Synthetic esters show a much higher evolution of carbon monoxide and carbon dioxide from the liquid itself than mineral oils do. The ratio of carbon dioxide to carbon monoxide is in between this of mineral oils and natural esters.

Stray Gassing

Stray Gassing is considered to be a phenomenon where insulating oils develop at moderate temperatures hydrogen as well as hydrocarbon gases without a fault.

Typical for these cases is the production of ethane, propane and methane in high amounts.

The ratio ethane/ethylene, resp. propane/propylene may be higher than 10.

Ethane, propane and methane increase steadily in the first years after commissioning. The amounts of hydrogen and ethylene stay constant and very low. From 30 typical examples (different manufactureres, different oil) 15 were over 40 years old, the rest between 5 and 15 years old.

In any case there is a relative quick increase of saturated hydrocarbons at the beginning (the gas increase rates for ethane and methane are 1,5 –

3 ppm/day against gas increase rates of ethylene

nearly zero), reaching a plateau later on. The gas increase rates slow down to near zero later.

Such behaviour has been observed in new transformers, as well as in old ones. The interpretation of DGA evaluates usually hot spot below 150°C. Actually the transformers are failure-free. DGA of spare transformers, never been in service are additionally an evidence of such a behaviour.

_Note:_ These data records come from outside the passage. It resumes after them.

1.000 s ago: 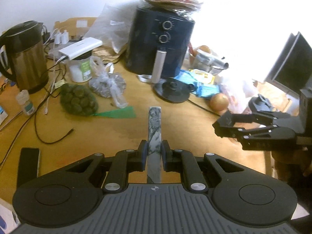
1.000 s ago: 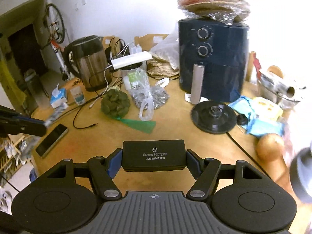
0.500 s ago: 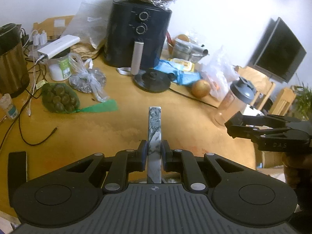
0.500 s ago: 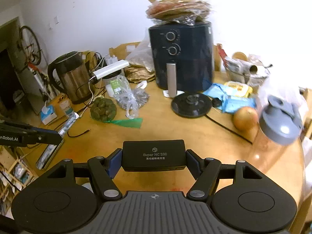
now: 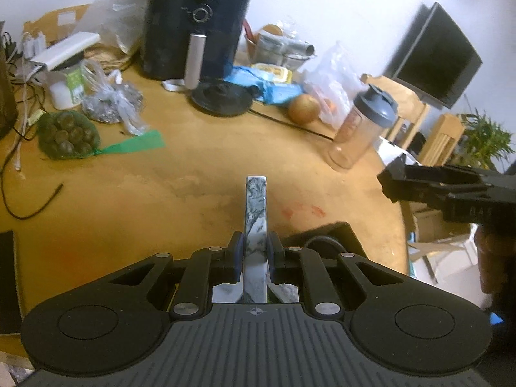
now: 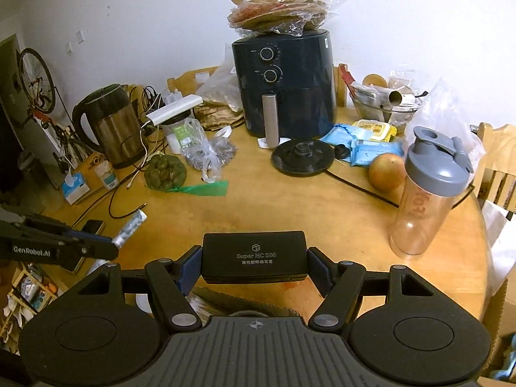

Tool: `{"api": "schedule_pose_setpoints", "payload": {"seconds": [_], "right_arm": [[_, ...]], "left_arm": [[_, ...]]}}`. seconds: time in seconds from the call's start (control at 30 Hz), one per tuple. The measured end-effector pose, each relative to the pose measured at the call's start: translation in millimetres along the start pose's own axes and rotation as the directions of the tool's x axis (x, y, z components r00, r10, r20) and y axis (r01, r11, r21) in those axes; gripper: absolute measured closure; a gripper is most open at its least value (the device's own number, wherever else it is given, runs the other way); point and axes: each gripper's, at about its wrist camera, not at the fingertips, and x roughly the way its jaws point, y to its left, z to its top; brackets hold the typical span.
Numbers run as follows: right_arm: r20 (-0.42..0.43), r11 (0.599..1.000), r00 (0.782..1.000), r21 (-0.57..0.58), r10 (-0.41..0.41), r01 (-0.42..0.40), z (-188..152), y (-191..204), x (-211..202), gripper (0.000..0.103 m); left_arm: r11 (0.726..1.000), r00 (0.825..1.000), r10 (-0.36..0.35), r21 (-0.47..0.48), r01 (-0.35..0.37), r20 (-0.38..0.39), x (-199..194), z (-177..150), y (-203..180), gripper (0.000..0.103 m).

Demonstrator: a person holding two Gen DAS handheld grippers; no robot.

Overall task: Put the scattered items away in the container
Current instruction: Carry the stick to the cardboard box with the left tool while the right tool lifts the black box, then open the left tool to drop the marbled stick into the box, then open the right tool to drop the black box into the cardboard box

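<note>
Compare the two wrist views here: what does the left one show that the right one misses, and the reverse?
Left wrist only: a dark monitor, a potted plant and a black case lying on the table.
Right wrist only: a kettle, a bicycle and a tissue box.
Both show the air fryer, the shaker bottle, the left gripper shut on a marbled bar, and the right gripper shut on a black box.

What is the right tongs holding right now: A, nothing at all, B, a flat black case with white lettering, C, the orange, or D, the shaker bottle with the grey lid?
B: the right tongs are shut on the black case, while the shaker bottle and the orange stand apart on the table.
</note>
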Motion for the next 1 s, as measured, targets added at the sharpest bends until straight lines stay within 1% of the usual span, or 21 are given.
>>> {"api": "schedule_pose_setpoints", "payload": {"seconds": [0.2, 0.3, 0.33, 0.37, 0.4, 0.43, 0.47, 0.53, 0.77, 1.0], "right_arm": [[-0.002, 1.000, 1.000, 0.004, 0.016, -0.016, -4.9, -2.2, -6.2, 0.031], [-0.009, 1.000, 1.000, 0.007, 0.030, -0.030, -9.0, -3.9, -6.5, 0.031], [-0.012, 0.999, 0.999, 0.009, 0.033, -0.033, -10.5, -4.6, -6.6, 0.031], [-0.016, 0.999, 0.999, 0.010, 0.035, -0.035, -12.0, -5.3, -6.7, 0.031], [-0.021, 0.999, 0.999, 0.013, 0.034, -0.034, -13.9, -6.4, -7.4, 0.031], [-0.022, 0.999, 0.999, 0.016, 0.036, -0.036, -15.9, -7.3, -8.4, 0.031], [-0.023, 0.999, 0.999, 0.020, 0.040, -0.039, -18.1, -8.5, -9.2, 0.031], [-0.034, 0.999, 0.999, 0.025, 0.042, -0.041, -23.0, -9.9, -9.8, 0.031], [-0.063, 0.997, 0.995, 0.027, 0.073, -0.072, -37.1, -12.0, -10.5, 0.031], [-0.066, 0.992, 0.990, 0.003, 0.126, -0.126, -39.9, -6.7, -11.8, 0.031]], "left_arm": [[1.000, 0.999, -0.023, 0.009, 0.024, -0.038, 9.9, -7.8, -7.9, 0.087], [1.000, 0.998, -0.013, 0.010, 0.013, -0.059, 16.8, -12.1, -10.8, 0.085], [1.000, 0.998, 0.002, 0.005, -0.001, -0.069, 18.5, -12.5, -11.8, 0.080], [1.000, 0.997, 0.013, -0.002, -0.013, -0.073, 19.1, -13.0, -12.8, 0.069], [1.000, 0.998, 0.019, -0.006, -0.020, -0.066, 18.1, -13.9, -13.8, 0.063], [1.000, 0.998, 0.027, -0.012, -0.027, -0.053, 16.5, -15.1, -14.8, 0.048], [0.999, 0.998, 0.040, -0.017, -0.040, -0.043, 14.6, -15.9, -16.2, 0.039], [0.997, 0.997, 0.071, -0.022, -0.071, -0.031, 11.9, -17.8, -19.2, 0.032], [0.987, 0.989, 0.144, -0.063, -0.146, -0.036, 9.5, -23.8, -24.7, 0.030], [0.983, 0.990, 0.135, -0.119, -0.139, -0.046, 4.2, -32.2, -27.6, 0.030]]}}
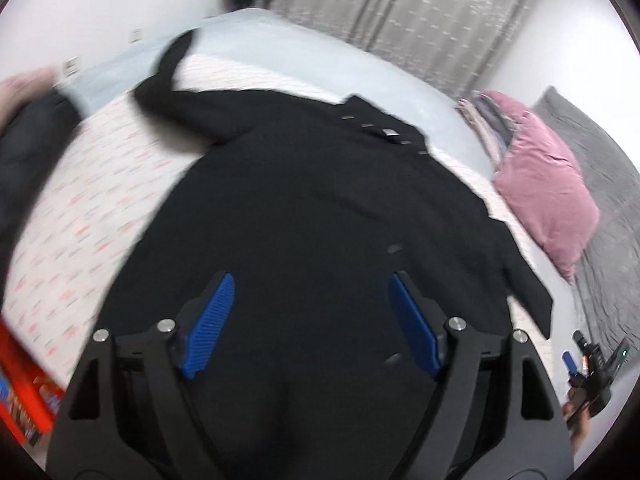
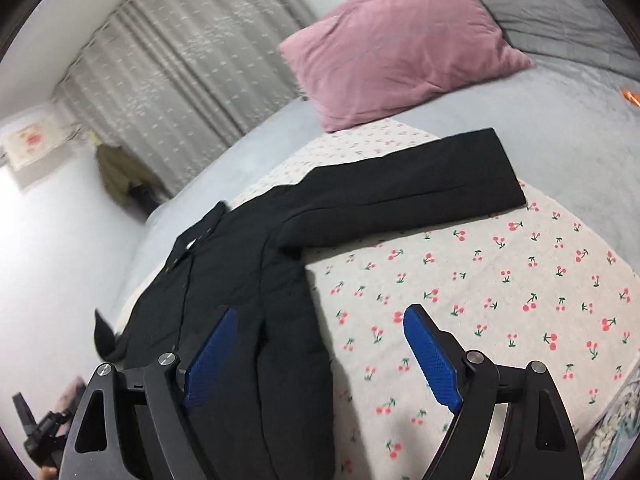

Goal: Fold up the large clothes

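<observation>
We have the black coat spread flat on the cherry-print sheet that covers the bed, collar toward the curtain and one sleeve stretched out toward the pink pillow. The other sleeve runs off toward the far side in the left view.

Our judgement is that the folding proper has not started: the body lies open and both sleeves are out. To do this step well, we should take each sleeve near its cuff, pinch only the top layers, and carry it across the body in one flat sweep so no crease bunches at the shoulder. We should keep the hem square before halving the length.

The left gripper hangs above the middle of the coat, tilted downward, its jaws wide apart with nothing between the blue pads. The right gripper hovers over the coat's edge nearest the spread sleeve, also angled down, jaws wide and empty, one pad over cloth and the other over the sheet.
</observation>
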Tool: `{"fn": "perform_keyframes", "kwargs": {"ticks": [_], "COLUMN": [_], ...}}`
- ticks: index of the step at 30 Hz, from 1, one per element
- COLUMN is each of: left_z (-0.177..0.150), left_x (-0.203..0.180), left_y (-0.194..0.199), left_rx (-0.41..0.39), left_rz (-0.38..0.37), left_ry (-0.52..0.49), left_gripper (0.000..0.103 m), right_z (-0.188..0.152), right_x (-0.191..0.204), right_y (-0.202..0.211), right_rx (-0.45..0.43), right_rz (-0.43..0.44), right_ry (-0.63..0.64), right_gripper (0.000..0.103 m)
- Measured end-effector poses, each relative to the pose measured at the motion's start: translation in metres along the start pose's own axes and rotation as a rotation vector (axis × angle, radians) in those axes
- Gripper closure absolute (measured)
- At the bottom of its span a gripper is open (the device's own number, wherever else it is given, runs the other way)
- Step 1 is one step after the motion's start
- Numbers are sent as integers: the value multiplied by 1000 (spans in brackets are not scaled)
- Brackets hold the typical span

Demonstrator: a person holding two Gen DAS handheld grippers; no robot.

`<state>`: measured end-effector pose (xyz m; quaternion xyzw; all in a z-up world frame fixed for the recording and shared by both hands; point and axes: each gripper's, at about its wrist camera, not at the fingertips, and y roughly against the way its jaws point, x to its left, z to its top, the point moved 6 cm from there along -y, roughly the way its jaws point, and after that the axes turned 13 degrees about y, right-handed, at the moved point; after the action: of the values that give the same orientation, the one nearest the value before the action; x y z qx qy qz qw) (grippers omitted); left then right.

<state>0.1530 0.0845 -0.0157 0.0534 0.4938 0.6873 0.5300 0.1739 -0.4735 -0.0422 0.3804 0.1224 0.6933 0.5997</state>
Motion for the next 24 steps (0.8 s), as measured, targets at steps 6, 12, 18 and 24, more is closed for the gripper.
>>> {"fn": "perform_keyframes", "kwargs": {"ticks": [6, 12, 18, 24], "left_z": [16, 4, 17, 18], "left_x": [-46, -14, -9, -6], "left_y": [-74, -148, -161, -172], "left_rx": [-27, 131, 124, 133], "left_rz": [-35, -7, 31, 64], "left_ry": [-73, 57, 79, 91], "left_gripper": [13, 13, 13, 13], "right_z": [16, 9, 31, 72], "right_x": [27, -40, -122, -171], "right_y": [4, -78, -122, -158], "right_rx": [-205, 33, 34, -59], "right_rz": [-35, -66, -98, -159], "right_ry": [175, -39, -292, -388], "right_gripper": [0, 0, 0, 13]}}
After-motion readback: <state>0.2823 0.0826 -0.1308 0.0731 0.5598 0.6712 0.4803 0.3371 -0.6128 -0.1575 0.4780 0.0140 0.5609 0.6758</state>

All these phenomena (possibly on a catalytic base) consume oxygen, therefore the oxygen content is lower than expected in these transformers, although they are free breathing.

We have observed this kind of stray gassing only with non-inhibited oils. It is possibly related to oxidation processes. This explains also why the stray gassing can be seldom seen during the factory tests and only later in service. Catalytic influences of transformer materials may be important, since it is known that metal surfaces accelerate the peroxide formation.

- Catalytic phenomena and stray gassing can be distinguished from a transformer fault through regular check not only of the absolute DGA values, but of the gas increase rates as well.

Thermal and oxidative stability of mineral oil

The expectations of a customer of an electrical equipment is that the insulating fluid will last the whole transformer life. In case of free breathing transformers the mineral oil comes in contact with air, inducing the formation of peroxides, which decompose furtheron, initiating further oxidation chains. Even in the case of sealed transformers there is rest of air in the transformer insulation and in the insulation fluid. However, not all applications need ultimatively the highest requirement for oxidation stability. The existing practices and experience using either freebreathing equipment or, alternatively, equipment with a reduced oxygen content need to be reviewed.

An increase of the lossfactor is also sometimes observed. An oil change against an inhibited oil removes the source of stray gassing. It has also been observed, that oil from the same batch in a different transformer acts as a stray gassing oil .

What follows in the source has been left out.